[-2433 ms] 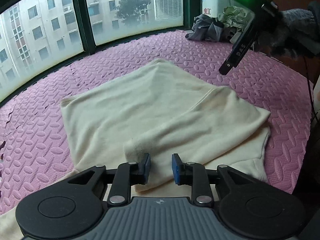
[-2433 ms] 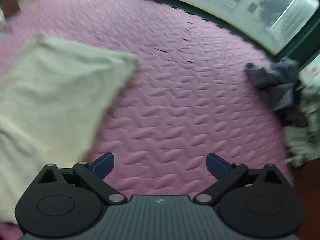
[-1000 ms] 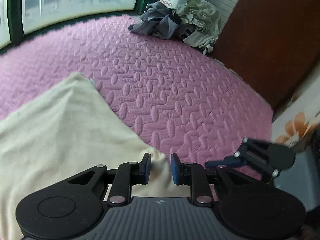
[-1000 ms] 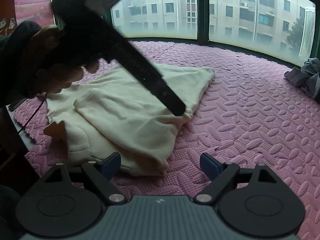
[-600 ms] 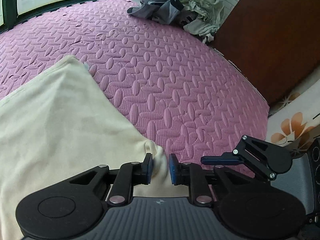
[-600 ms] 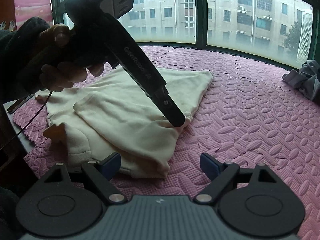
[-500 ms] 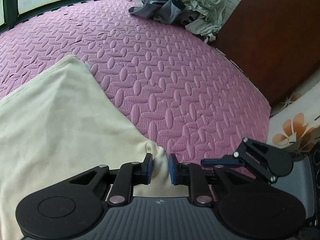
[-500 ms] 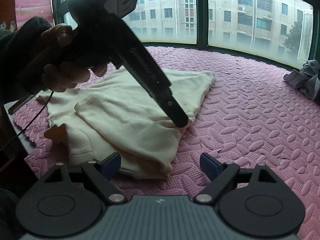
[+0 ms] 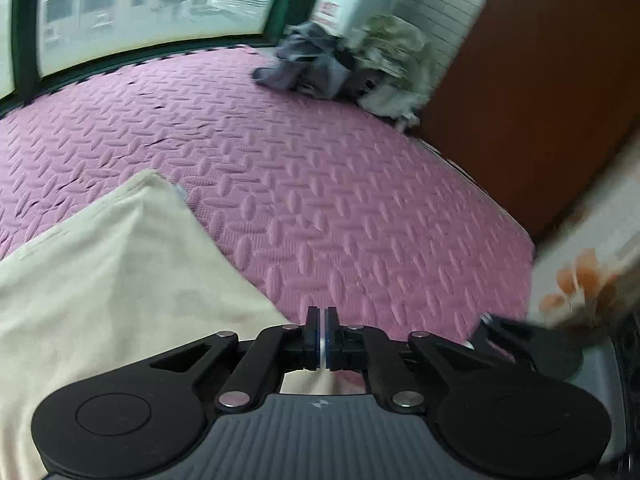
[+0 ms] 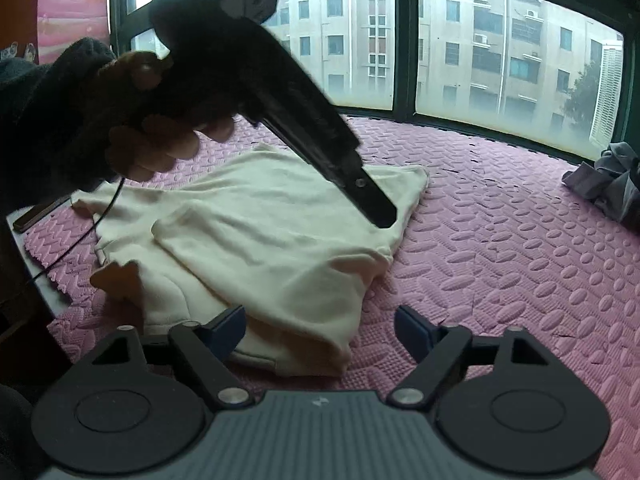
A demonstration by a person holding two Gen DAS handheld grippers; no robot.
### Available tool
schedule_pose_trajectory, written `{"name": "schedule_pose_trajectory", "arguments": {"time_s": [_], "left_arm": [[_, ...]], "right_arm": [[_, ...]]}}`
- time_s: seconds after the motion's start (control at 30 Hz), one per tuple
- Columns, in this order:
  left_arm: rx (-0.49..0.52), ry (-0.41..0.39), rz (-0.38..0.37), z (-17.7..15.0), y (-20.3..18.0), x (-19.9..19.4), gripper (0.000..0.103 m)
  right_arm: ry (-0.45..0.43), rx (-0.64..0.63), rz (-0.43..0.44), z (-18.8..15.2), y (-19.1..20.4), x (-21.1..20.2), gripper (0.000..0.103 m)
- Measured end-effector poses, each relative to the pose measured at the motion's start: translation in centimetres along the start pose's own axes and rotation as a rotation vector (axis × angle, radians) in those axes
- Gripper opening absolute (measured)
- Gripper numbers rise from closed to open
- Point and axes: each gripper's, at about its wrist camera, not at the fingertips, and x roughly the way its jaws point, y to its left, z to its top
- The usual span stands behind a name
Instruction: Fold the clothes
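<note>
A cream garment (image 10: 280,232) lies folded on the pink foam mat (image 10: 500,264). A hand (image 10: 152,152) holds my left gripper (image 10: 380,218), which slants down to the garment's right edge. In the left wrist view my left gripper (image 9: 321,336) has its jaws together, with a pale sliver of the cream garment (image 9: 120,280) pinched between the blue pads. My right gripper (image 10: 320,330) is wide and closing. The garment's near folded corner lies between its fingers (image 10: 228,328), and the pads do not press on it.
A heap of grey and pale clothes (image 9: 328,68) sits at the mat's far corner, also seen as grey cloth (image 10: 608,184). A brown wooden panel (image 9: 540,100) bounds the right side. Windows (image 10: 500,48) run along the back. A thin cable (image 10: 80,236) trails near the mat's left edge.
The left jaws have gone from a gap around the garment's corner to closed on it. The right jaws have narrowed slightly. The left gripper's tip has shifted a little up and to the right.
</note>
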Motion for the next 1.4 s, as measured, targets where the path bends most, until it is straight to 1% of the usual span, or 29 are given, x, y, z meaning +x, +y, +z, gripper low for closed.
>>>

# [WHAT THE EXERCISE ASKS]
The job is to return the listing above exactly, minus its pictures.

# [WRITTEN RESPONSE]
[-2433 ms] 
[-2433 ms] 
[-1000 ms] 
[-1000 ms] 
[-600 ms] 
[-600 ms] 
[-500 ms] 
[-500 ms] 
[+0 ms] 
[+0 ms] 
A demonstration by a person holding two Gen DAS handheld grippers; no robot.
### Available tool
schedule_pose_trajectory, written `{"name": "schedule_pose_trajectory", "arguments": {"time_s": [_], "left_arm": [[_, ...]], "right_arm": [[_, ...]]}}`
- time_s: seconds after the motion's start (control at 30 Hz), one per tuple
- Columns, in this order:
  left_arm: rx (-0.49..0.52), ry (-0.41..0.39), rz (-0.38..0.37), z (-17.7..15.0), y (-20.3..18.0), x (-19.9..19.4), gripper (0.000..0.103 m)
  right_arm: ry (-0.45..0.43), rx (-0.64..0.63), rz (-0.43..0.44), z (-18.8..15.2), y (-19.1..20.4), x (-21.1..20.2), gripper (0.000..0.103 m)
- Measured end-effector poses, each relative to the pose measured at the motion's start: translation in centimetres along the start pose's own axes and rotation as a rotation vector (axis × angle, radians) in those axes
- Gripper opening absolute (measured)
- Gripper numbers rise from closed to open
- Point and axes: each gripper's, at about its wrist camera, not at the fingertips, and x roughly the way its jaws point, y to its left, z to its top
- The usual span stands behind a name
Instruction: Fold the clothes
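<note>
A cream garment (image 10: 280,232) lies folded on the pink foam mat (image 10: 500,264). A hand (image 10: 152,152) holds my left gripper (image 10: 380,218), which slants down to the garment's right edge. In the left wrist view my left gripper (image 9: 321,336) has its jaws together, with a pale sliver of the cream garment (image 9: 120,280) pinched between the blue pads. My right gripper (image 10: 320,330) is wide and closing. The garment's near folded corner lies between its fingers (image 10: 228,328), and the pads do not press on it.
A heap of grey and pale clothes (image 9: 328,68) sits at the mat's far corner, also seen as grey cloth (image 10: 608,184). A brown wooden panel (image 9: 540,100) bounds the right side. Windows (image 10: 500,48) run along the back. A thin cable (image 10: 80,236) trails near the mat's left edge.
The left jaws have gone from a gap around the garment's corner to closed on it. The right jaws have narrowed slightly. The left gripper's tip has shifted a little up and to the right.
</note>
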Motion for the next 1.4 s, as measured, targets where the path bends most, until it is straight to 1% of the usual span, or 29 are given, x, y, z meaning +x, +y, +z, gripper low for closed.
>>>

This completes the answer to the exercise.